During the Jim Crow era, Black entertainers could perform on Miami Beach but not sleep there, so they found refuge in Overtown. Black leaders and intellectuals also frequented the neighborhood when they came to Miami.

Among prominent visitors to Overtown were W.E.B DuBois, Zora Neale Hurston, Jackie Robinson, Count Basie, Ella Fitzgerald, Cab Calloway, Josephine Baker, Billie Holiday, Nat King Cole and others.

There was also homegrown talent like the talented duo Sam & Dave behind legendary songs like “Soul Man” and “Hold On, I’m Comin.’”

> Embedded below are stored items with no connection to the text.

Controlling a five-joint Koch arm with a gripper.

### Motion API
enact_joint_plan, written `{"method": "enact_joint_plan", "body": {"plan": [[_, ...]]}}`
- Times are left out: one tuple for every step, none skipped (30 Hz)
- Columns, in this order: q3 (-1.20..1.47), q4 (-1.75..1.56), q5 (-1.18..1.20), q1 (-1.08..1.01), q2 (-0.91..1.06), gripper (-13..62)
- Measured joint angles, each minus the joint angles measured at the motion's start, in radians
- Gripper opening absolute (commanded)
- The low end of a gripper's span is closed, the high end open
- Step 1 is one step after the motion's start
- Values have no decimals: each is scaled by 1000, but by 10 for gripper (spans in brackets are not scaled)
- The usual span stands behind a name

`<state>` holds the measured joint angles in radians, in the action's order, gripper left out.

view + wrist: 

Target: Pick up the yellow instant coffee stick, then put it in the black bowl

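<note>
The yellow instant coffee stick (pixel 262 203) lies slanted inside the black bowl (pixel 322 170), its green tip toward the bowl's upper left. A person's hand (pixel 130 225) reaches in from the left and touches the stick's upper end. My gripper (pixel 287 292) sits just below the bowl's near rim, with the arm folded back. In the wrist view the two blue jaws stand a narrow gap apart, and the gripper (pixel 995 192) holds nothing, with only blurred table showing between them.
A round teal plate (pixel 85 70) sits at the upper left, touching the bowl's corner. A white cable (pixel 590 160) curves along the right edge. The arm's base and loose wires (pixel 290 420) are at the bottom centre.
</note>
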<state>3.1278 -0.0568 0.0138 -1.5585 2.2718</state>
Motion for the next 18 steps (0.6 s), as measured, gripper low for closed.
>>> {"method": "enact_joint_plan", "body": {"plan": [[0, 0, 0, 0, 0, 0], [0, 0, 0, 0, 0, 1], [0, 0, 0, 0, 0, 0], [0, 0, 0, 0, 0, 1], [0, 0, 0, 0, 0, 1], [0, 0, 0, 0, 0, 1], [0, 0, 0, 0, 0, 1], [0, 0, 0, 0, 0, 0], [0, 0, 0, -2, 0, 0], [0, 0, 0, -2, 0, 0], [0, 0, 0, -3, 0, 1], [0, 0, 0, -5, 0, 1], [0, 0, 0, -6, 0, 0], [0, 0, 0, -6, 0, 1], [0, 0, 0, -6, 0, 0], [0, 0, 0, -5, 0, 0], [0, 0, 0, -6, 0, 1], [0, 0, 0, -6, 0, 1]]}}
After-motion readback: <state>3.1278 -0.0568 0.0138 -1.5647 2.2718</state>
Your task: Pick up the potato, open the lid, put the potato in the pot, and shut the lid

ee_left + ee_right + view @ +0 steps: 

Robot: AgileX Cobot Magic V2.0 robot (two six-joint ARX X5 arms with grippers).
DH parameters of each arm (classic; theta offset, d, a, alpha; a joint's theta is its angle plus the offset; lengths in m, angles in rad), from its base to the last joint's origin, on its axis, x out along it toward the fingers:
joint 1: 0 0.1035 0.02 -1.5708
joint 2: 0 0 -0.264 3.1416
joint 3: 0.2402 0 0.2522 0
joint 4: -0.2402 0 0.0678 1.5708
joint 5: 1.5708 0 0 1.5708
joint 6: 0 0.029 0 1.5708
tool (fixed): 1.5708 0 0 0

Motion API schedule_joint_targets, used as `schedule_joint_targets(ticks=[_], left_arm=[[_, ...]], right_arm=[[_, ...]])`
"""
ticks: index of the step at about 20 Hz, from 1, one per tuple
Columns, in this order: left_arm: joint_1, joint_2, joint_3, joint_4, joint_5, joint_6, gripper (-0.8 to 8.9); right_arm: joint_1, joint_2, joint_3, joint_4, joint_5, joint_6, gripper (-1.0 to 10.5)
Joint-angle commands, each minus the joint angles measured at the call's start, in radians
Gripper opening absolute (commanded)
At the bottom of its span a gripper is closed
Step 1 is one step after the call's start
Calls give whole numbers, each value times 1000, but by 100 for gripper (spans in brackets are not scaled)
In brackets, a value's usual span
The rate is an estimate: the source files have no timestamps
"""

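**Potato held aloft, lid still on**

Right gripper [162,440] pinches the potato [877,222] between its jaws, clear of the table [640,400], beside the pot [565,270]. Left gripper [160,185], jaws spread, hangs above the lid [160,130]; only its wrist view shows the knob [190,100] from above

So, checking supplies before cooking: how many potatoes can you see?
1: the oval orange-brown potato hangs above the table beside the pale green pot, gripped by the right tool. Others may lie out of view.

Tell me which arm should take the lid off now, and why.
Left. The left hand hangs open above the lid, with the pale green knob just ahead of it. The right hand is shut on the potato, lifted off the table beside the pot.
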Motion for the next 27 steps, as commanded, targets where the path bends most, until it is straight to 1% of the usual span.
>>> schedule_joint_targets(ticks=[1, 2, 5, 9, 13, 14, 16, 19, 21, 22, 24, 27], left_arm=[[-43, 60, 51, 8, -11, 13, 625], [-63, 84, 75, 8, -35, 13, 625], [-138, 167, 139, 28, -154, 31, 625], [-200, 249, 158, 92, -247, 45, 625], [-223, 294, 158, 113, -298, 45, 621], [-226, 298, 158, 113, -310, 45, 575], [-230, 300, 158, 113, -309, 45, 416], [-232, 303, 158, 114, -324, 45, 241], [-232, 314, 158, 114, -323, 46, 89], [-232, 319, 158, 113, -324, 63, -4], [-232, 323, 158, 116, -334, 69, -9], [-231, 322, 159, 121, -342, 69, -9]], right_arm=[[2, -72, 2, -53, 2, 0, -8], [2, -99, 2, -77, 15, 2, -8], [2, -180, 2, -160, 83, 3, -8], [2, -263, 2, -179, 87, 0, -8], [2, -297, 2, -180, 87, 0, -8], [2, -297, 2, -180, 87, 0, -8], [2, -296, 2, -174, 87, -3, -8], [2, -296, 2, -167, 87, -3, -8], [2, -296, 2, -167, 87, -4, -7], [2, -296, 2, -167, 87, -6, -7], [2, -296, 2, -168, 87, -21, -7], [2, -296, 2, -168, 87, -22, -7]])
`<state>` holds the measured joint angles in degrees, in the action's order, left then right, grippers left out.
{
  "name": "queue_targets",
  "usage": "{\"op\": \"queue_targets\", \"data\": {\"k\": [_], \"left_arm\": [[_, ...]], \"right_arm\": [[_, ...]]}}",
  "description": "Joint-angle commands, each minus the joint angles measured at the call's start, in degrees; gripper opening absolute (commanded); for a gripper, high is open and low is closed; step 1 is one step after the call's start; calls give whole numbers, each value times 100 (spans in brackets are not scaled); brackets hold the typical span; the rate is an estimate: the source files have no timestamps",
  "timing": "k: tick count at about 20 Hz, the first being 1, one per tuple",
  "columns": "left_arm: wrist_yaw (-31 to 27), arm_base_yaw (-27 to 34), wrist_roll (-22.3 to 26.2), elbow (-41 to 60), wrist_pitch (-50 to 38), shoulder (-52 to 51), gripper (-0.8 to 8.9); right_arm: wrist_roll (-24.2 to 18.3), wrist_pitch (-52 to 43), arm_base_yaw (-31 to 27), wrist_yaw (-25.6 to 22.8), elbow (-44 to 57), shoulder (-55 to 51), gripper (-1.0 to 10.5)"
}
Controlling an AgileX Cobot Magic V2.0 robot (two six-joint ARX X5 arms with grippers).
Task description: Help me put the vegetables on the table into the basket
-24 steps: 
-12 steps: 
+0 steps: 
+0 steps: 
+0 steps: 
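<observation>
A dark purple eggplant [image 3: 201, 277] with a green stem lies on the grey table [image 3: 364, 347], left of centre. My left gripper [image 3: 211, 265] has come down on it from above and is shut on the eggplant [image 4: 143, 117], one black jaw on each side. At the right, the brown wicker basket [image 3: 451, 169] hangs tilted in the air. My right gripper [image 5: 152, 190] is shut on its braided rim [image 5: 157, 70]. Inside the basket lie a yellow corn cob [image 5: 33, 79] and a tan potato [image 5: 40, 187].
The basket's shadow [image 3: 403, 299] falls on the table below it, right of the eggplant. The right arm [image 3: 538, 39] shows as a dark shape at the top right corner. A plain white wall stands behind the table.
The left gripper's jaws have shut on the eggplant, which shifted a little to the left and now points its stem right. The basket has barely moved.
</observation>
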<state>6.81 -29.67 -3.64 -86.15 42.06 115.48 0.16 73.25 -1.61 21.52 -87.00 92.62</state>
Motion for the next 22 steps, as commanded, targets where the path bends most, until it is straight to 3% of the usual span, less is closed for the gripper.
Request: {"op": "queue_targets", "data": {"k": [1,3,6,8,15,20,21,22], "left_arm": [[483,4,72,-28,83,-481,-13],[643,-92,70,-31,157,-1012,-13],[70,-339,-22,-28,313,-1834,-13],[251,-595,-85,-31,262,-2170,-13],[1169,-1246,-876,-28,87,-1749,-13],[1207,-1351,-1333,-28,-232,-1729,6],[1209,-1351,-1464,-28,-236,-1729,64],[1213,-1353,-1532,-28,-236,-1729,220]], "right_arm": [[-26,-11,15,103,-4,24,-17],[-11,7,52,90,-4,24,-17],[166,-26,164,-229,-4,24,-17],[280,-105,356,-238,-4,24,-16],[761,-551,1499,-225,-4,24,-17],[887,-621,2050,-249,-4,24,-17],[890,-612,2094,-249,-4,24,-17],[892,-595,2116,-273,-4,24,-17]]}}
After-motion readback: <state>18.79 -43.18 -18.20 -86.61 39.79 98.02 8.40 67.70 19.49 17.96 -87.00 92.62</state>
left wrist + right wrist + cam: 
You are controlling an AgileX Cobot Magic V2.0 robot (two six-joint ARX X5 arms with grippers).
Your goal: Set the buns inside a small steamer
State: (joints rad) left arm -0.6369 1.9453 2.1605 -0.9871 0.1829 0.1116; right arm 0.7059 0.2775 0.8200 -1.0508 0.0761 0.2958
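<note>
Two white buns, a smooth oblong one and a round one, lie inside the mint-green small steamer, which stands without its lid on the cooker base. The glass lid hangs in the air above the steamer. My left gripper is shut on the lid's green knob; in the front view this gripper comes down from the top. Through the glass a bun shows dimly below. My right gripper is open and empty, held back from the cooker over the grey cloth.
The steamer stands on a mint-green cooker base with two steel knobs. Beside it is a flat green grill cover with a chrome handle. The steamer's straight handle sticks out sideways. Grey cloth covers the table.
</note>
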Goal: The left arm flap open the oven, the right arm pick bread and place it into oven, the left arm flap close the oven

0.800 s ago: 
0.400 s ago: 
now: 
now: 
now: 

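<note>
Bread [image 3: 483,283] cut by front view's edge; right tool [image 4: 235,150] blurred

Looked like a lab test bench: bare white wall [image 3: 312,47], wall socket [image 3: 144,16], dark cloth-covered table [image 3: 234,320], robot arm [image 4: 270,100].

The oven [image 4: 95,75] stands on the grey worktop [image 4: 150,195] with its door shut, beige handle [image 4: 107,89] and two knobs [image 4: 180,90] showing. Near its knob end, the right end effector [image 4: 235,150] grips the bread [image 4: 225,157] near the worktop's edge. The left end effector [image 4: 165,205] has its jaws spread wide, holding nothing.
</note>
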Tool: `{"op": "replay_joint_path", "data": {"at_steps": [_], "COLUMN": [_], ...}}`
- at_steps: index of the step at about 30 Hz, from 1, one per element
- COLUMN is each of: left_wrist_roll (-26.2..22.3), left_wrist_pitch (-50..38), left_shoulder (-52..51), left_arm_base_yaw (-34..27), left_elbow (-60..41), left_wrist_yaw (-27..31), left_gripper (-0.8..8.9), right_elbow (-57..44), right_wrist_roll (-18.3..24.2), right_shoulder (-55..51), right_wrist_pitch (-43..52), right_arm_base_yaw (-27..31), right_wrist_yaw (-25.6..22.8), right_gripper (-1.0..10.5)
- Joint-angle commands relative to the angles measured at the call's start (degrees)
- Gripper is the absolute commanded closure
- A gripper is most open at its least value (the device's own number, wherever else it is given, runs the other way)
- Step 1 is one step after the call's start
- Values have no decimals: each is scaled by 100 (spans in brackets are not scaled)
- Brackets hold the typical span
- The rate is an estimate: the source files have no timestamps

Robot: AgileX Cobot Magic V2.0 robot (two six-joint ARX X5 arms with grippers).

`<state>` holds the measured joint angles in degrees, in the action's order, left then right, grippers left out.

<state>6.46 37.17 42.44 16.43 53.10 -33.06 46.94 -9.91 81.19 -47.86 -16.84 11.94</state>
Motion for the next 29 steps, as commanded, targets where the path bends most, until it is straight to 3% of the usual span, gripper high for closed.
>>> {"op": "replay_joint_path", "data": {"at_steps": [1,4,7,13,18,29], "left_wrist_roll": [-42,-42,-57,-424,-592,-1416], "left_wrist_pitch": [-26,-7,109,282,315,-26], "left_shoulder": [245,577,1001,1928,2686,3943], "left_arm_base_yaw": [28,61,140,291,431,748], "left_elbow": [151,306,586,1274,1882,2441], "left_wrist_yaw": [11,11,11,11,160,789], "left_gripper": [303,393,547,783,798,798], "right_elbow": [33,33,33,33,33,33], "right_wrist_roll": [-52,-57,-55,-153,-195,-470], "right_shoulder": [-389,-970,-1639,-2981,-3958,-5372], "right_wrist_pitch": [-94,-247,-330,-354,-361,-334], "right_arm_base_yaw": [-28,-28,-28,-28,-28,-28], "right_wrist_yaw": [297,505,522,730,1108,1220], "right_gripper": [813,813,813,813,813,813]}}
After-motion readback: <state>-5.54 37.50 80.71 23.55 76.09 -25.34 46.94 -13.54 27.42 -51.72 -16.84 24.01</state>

In the 1950s, urban renewal led to the I-95 highway being built through Overtown, leading to the community’s rapid decline. It was much like the second iteration of Black Wall Street – whose resilient residents rebuilt to make it even more prosperous after the Tulsa Race Massacre in 1921. Many other prosperous Black communities around the country also suffered the same fate.

6. A Black Cemetery, the final resting place of 523 people, was rediscovered in Miami in 2009.

According to an article in the South Florida Times, “The Lemon City Cemetery was first re-discovered in April 2009, when workers from Carlisle Development and Biscayne Housing Group found human remains at a construction site for an affordable housing development.”

The cemetery was the final resting place of 523 Black people, including City of Miami pioneers, incorporators and more. It had been paved over and forgotten about.

Dr. Enid Pinckney and other activists worked tirelessly to get the property designated as a historical site. On Nov. 3, 2009, after a genealogist uncovered evidence of the cemetery’s existence, they got their wish.

Today, a monument with the names of the 523 once-forgotten souls stands at the site. The human remains that were discovered were also reinterred.

The cemetery is located near Northwest 71st street and Northwest 3rd Avenue.

7. Fisher Island was owned by a Black man.

Dana Albert Dorsey, known affectionately as D.A. Dorsey, was Miami’s first Black millionaire and one of the first Black millionaires in the overall south. 

He once owned Fisher Island, which is now one of the wealthiest zip codes in the world.

The home he lived in still stands today.